Richard Berk likes to think he knows what criminals will do—even before they know. The statistics professor, who teaches at the University of Pennsylvania, was recently willing to show off his skills. “What is the highest-risk age for re-offending?” he asked. I hazarded the early 20s, and was quickly corrected. “Teens,” he responded. “Actually, the [rate of re-offending] falls off very quickly in the early 20s.” But the trend line doesn’t hold, Berk explained. Violent activity starts to increase again in individuals a decade or so older. “You’re picking up the domestic-violence offenders,” Berk surmised. “They need someone to beat up on, and they’re in their late 30s.”
This sort of behavioral analysis is at the center of Berk’s expanding work as something of a crime predictor—a number cruncher whose algorithms are helping police and corrections officials forecast recidivism. The Pennsylvania Board of Probation and Parole, for instance, has been working with the professor for the past two years.
The state’s prison system, which for years has exceeded its capacity, paroles nearly 10,000 inmates every year. The parole board relies upon interviews with offenders, a survey, recommendations from prison officials, and victim statements to decide whom to free. The cost of mistakes is high: in 2010, six months after he was released on parole, Michael Ballard killed four people in eastern Pennsylvania. After he was caught, Ballard told the investigating officer to “blame the parole board.”
The public did. But against the backdrop of statewide calls for reform, Berk was already quietly working on a fix: an algorithm that could spit out a prediction of how likely it is that a would-be parolee will re-offend. Berk had begun building a similar algorithm for Philadelphia’s criminal-justice system in 2006, the year Philadelphia logged the highest murder rate among major cities. At the time, Philadelphia’s Adult Probation and Parole Department had 295 officers supervising nearly 50,000 individuals. The department asked Berk to predict which of the 50,000 would commit a serious crime within two years. “Our vision was that every single person, when they walked through the door, would be scored by a computer,” says Ellen Kurtz, the department’s director of research. The department would then use the score—low-, medium-, or high-risk—to decide how intensively to supervise released offenders.
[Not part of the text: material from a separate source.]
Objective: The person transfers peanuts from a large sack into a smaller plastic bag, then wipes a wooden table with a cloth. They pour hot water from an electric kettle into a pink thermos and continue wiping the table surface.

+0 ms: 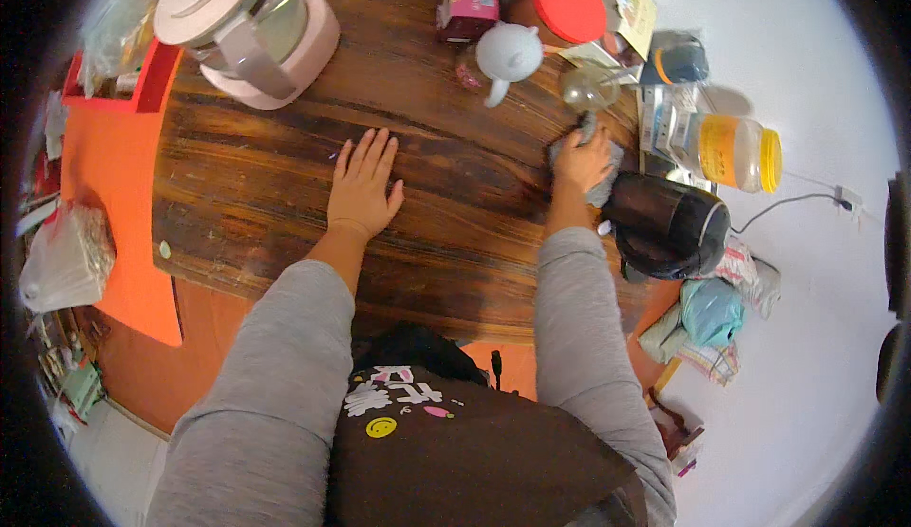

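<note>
My left hand rests palm down on the dark wooden tabletop, fingers slightly apart, with nothing in it. At the table's right side my right hand presses on a grey cloth, which shows around the fingers and below the palm. Just beyond that hand is a clear round glass vessel. A dark electric kettle stands close to the right of the cloth. Farther back is a pale teapot-shaped object with a spout or handle towards me.
A pink-based glass kettle stands at the back left. A pink box, a red-lidded jar and a yellow-lidded jar line the back and right. An orange panel with a plastic bag borders the left. A white wall closes the right.
</note>
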`<state>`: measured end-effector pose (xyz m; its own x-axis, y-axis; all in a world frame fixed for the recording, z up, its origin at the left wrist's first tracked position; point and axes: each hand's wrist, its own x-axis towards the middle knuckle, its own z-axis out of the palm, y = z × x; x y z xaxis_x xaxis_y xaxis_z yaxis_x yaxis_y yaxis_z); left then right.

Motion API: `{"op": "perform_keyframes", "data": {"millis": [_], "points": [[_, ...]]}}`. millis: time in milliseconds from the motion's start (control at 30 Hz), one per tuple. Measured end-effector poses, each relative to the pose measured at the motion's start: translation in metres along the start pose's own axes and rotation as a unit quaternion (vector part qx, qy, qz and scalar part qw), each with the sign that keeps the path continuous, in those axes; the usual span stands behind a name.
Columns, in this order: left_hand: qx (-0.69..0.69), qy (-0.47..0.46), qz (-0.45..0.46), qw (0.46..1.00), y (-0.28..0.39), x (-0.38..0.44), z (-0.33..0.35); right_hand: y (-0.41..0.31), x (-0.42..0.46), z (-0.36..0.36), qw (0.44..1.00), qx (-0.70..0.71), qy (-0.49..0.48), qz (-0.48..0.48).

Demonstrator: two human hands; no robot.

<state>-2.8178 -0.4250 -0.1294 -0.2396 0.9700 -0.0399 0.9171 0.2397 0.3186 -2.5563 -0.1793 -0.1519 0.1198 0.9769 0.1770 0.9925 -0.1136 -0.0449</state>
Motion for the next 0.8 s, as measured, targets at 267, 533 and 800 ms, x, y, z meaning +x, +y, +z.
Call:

Officers assigned to low-risk individuals would handle up to 400 cases, and those monitoring high-risk offenders would have about 50.
Drawing from criminal databases dating to the 1960s, Berk initially modeled the Philadelphia algorithm on more than 100,000 old cases, relying on three dozen predictors, including the perpetrator’s age, gender, neighborhood, and number of prior crimes. To develop an algorithm that forecasts a particular outcome—someone committing murder, for example—Berk applied a subset of the data to “train” the computer on which qualities are associated with that outcome. “If I could use sun spots or shoe size or the size of the wristband on their wrist, I would,” Berk said. “If I give the algorithm enough predictors to get it started, it finds things that you wouldn’t anticipate.” Philadelphia’s parole officers were surprised to learn, for example, that the crime for which an offender was sentenced—whether it was murder or simple drug possession—does not predict whether he or she will commit a violent crime in the future. Far more predictive is the age at which he (yes, gender matters) committed his first crime, and the amount of time between other offenses and the latest one—the earlier the first crime and the more recent the last, the greater the chance for another offense.
Risk assessment in the justice system isn’t new. In 1927, Ernest Burgess, a sociologist at the University of Chicago, drew on the records of 3,000 parolees in Illinois to estimate an individual’s likelihood of recidivism. Today, the LSI-R, a 54-question survey developed in Canada (the same one used by the Pennsylvania parole board), and COMPAS, a similar tool created by a Michigan-based company, are the most popular of hundreds of risk-assessment instruments. But Berk’s methods may represent a significant advance. “I use tens of thousands of cases to build the system, [as well as] asymmetric costs of false positives and false negatives, real tests of forecasting accuracy, the discovery of new forecasting relationships, and yes, machine learning,” he said. How do the old methods stack up against Berk’s? “It’s like comparing a Ford Focus to a Ferrari,” he told me.